Her breath caught. “You’re angry.”
“No,” he said. “I’m tired of pretending not to feel anything.”
She didn’t move. Neither did he. The quietness stretched until it trembled.
“Tell me to stop,” he said.
She should have. Every reason lined up neatly in her mind, the contract, the ethics, the thin line between care and something else entirely. But her body betrayed her before her voice could catch up.
He reached out, his fingers brushing her wrist, the lightest touch and that was all it took. The room disappeared, leaving only the sound of their breathing and the steady beat of the sea outside.
When his mouth found hers, it wasn’t desperate. It was cautious, searching, as if he was trying to remember how to be gentle.
Sienna froze for a heartbeat, then leaned in just enough to answer it. The kiss was soft, almost tentative but it burned through every wall she’d built.
He pulled back first.Her pulse was loud in her ears. His eyes searched hers, uncertain now. “I shouldn’t have”
She shook her head quickly. “Please, don’t.”
But the space between them had already changed. The air felt heavier, full of things they couldn’t name.
He exhaled, a shaky sound. “You should go before I forget I’m supposed to be good at pushing people away.”

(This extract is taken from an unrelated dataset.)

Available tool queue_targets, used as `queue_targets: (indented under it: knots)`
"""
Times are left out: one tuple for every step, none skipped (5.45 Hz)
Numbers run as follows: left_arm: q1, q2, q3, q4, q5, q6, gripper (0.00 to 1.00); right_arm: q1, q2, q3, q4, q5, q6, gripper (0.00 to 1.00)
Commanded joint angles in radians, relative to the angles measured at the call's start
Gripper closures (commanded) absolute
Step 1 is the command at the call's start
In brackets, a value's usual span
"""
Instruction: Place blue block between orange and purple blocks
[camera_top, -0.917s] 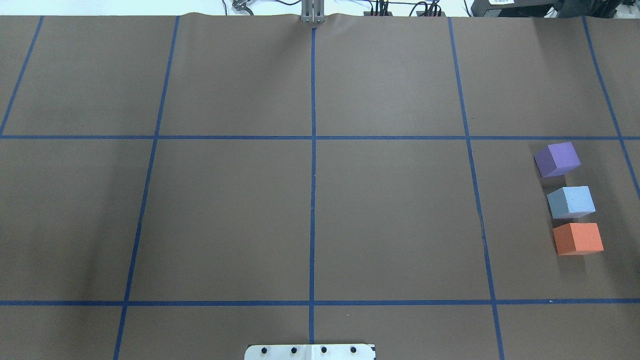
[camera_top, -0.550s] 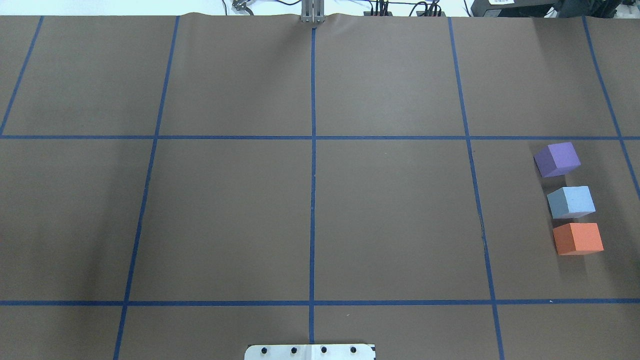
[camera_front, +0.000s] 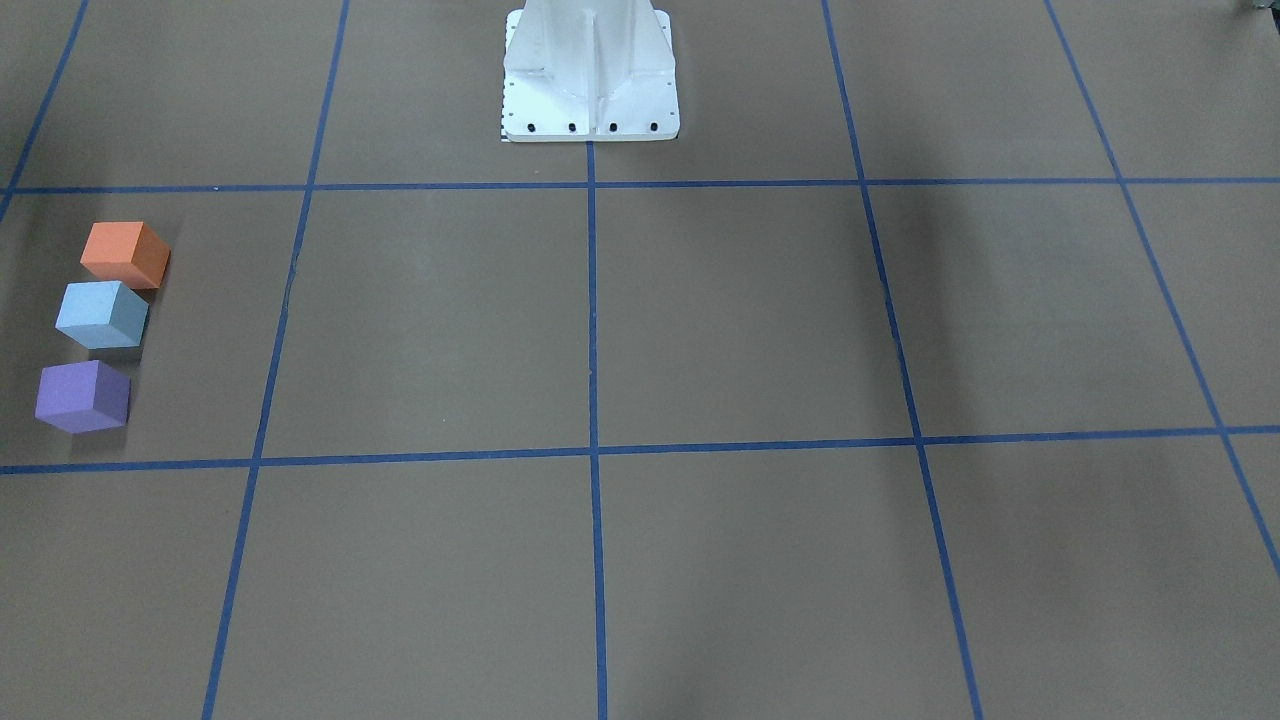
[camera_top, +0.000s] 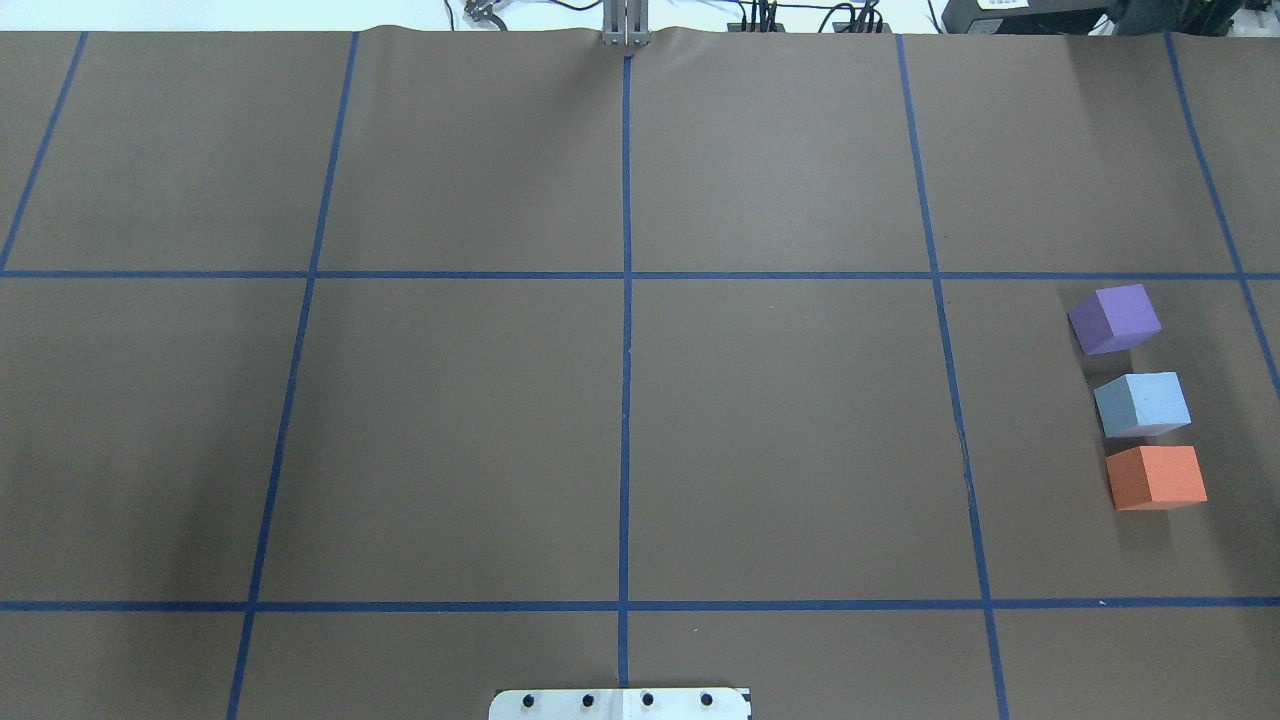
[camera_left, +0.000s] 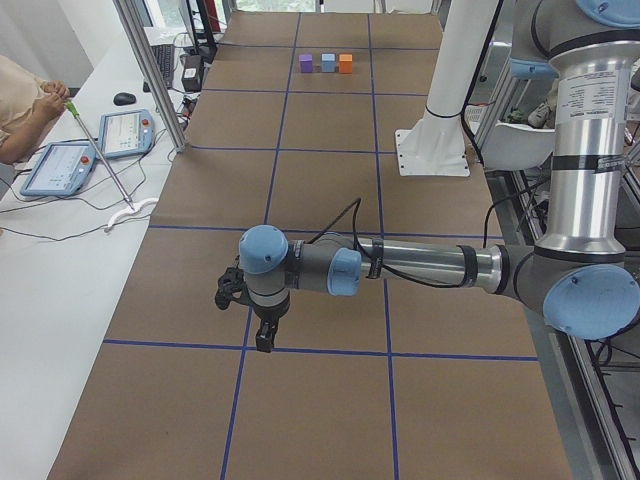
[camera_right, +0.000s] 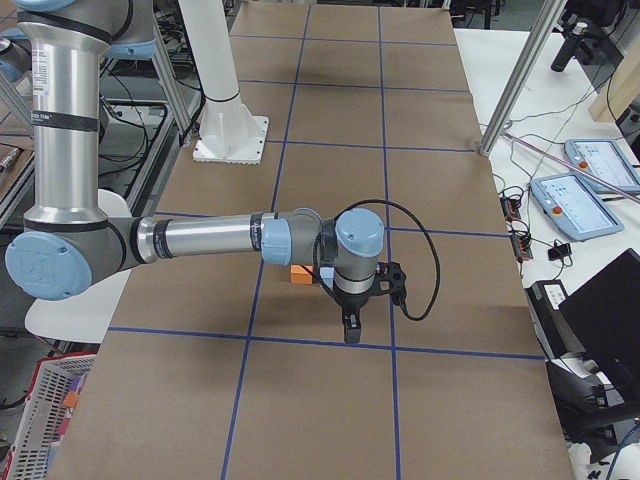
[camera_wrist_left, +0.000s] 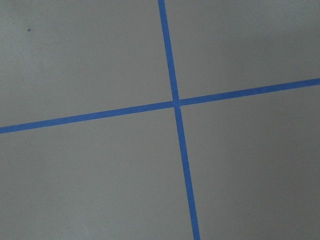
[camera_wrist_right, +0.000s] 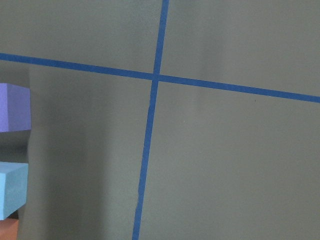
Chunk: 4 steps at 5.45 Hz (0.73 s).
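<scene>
**A:** Where is the blue block (camera_top: 1142, 404)?

**B:** On the worktop (camera_top: 780, 440), close to its right edge and about halfway between the near and far edges. It sits in a short row running along that edge. The purple block (camera_top: 1114, 319) is on its far side, and the orange block (camera_top: 1156, 478) is on the side nearer the robot.

**A:** So it's between them already?

**B:** That's my reading. There's a narrow gap to the purple block. Orange is right against it or nearly so, and I can't tell which. Purple is turned a little out of square with the other two.

**A:** And the grippers?

**B:** The right gripper (camera_right: 351, 328) hangs pointing down, just inward of the row. Its wrist camera looks at a tape crossing (camera_wrist_right: 155, 76), with slivers of all three blocks at the frame's edge. The left gripper (camera_left: 263, 338) hangs over the worktop's left half, well apart from the blocks. Both appear only in the side views, so I can't tell how far their fingers are spread. All three blocks rest on the worktop, so I judge that neither gripper carries one.

**A:** Which step, then?

**B:** The placing looks done, so this is the tail end. The next move calls for no grasp, only keeping the right arm clear of the row so nothing gets knocked.
</scene>
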Motion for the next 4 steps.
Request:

She stood up slowly, her legs shaking visibly, she struggled to steady her legs as she walked towards the door.At the door, she looked back. He hadn’t moved, his hand still resting where hers had been.

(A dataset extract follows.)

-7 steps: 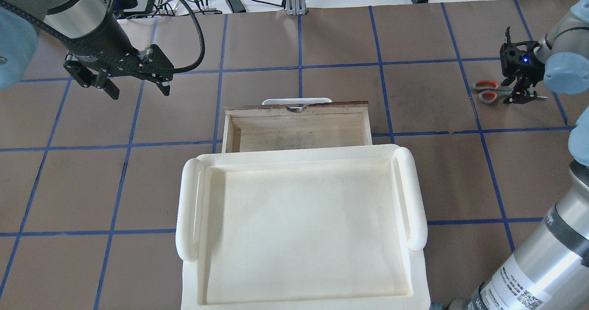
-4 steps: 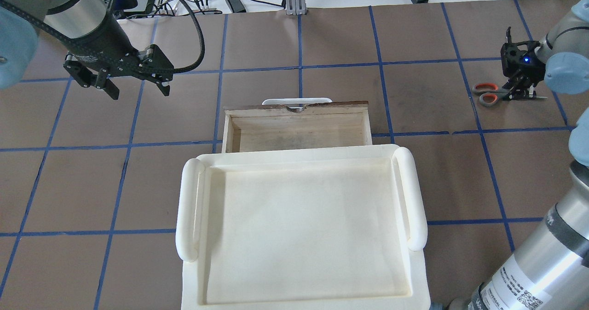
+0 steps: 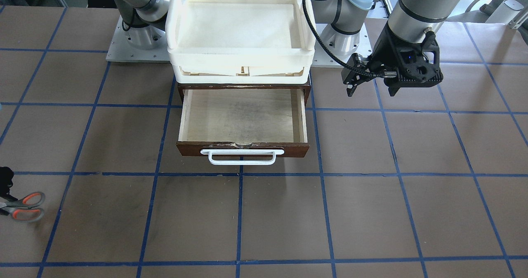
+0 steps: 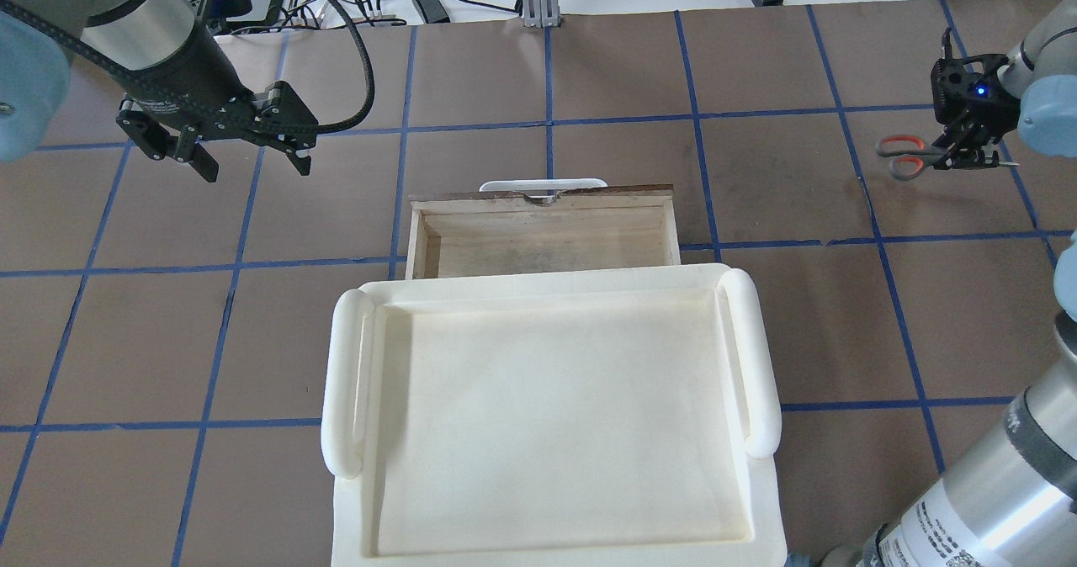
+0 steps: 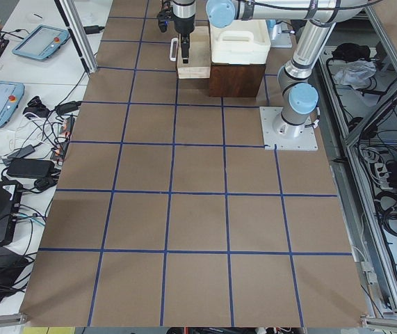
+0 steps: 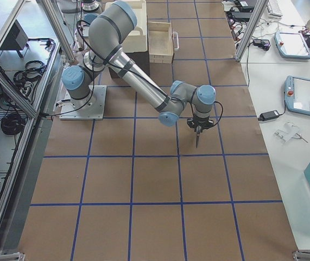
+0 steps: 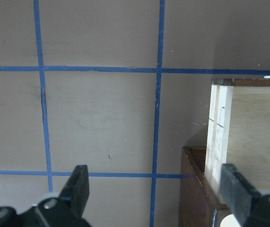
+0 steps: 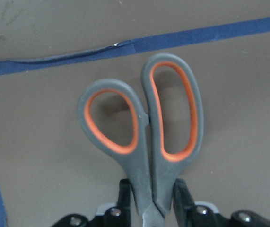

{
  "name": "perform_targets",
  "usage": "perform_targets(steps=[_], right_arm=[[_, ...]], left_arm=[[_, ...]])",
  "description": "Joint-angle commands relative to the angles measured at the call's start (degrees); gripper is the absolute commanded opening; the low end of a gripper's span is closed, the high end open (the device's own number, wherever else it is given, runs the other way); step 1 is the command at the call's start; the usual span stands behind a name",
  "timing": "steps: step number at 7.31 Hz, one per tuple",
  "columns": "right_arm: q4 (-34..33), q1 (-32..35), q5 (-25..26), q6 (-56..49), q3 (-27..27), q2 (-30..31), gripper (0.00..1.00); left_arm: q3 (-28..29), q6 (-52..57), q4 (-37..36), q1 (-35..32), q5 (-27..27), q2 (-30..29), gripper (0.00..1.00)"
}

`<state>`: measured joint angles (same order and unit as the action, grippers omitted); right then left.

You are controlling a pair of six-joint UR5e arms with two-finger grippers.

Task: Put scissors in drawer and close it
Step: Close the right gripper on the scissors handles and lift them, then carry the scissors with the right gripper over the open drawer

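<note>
The right gripper (image 4: 968, 142) is clamping the scissors (image 4: 904, 155) just behind their 2 handle loops at the upper right of the overhead frame, loops pointing left, well apart from the drawer (image 4: 543, 205), which is standing open at center. The left gripper (image 4: 252, 166) is hovering at upper left, jaws spread wide, empty.

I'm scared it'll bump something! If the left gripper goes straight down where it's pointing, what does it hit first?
Probably the bare table. The left gripper points down beside the open drawer; one finger looks near its side wall, though depth is unclear.
</note>
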<state>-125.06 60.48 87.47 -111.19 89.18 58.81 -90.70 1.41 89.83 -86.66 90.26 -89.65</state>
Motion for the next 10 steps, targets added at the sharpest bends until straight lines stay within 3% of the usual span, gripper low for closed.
perform_targets(steps=[1, 4, 6, 8, 10], right_arm=[[7.26, 0.77, -0.37, -0.25, 0.12, 7.17, 0.00], [19.92, 8.75, 0.60, 0.71, 0.38, 19.82, 0.00], [26.34, 15.42, 0.51, 4.72, 0.47, 25.01, 0.00], [30.83, 25.60, 0.68, 14.48, 0.38, 28.20, 0.00], [30.41, 35.54, 0.25, 21.26, 0.47, 27.42, 0.00]], left_arm=[[0.00, 0.00, 0.00, 0.00, 0.00, 0.00, 1.00], [0.00, 0.00, -0.09, 0.00, 0.00, 0.00, 1.00], [0.00, 0.00, -0.09, 0.00, 0.00, 0.00, 1.00], [0.00, 0.00, 0.00, 0.00, 0.00, 0.09, 1.00], [0.00, 0.00, 0.00, 0.00, 0.09, 0.00, 1.00]])
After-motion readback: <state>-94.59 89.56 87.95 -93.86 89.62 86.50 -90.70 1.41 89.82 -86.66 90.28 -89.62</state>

“Goodnight, Dante,” she said softly.
He didn’t answer.
When she got to her room, she pressed her fingers to her lips, half expecting the warmth to fade. It didn’t. Every part of her mind screamed that it was a mistake that she’d crossed a line she shouldn't cross. But another part, smaller and stronger, whispered that it had been inevitable.
She lay awake, staring at the ceiling, listening to the faint echo of the piano still ringing in the house.
For the first time since she’d come to the villa, Sienna Hale didn’t know whether she wanted to run away or stay.
And downstairs, in the quiet, Dante touched
The keys again, playing the same melody she’d walked in on. Only this time, it was softer. And almost sounded like hope.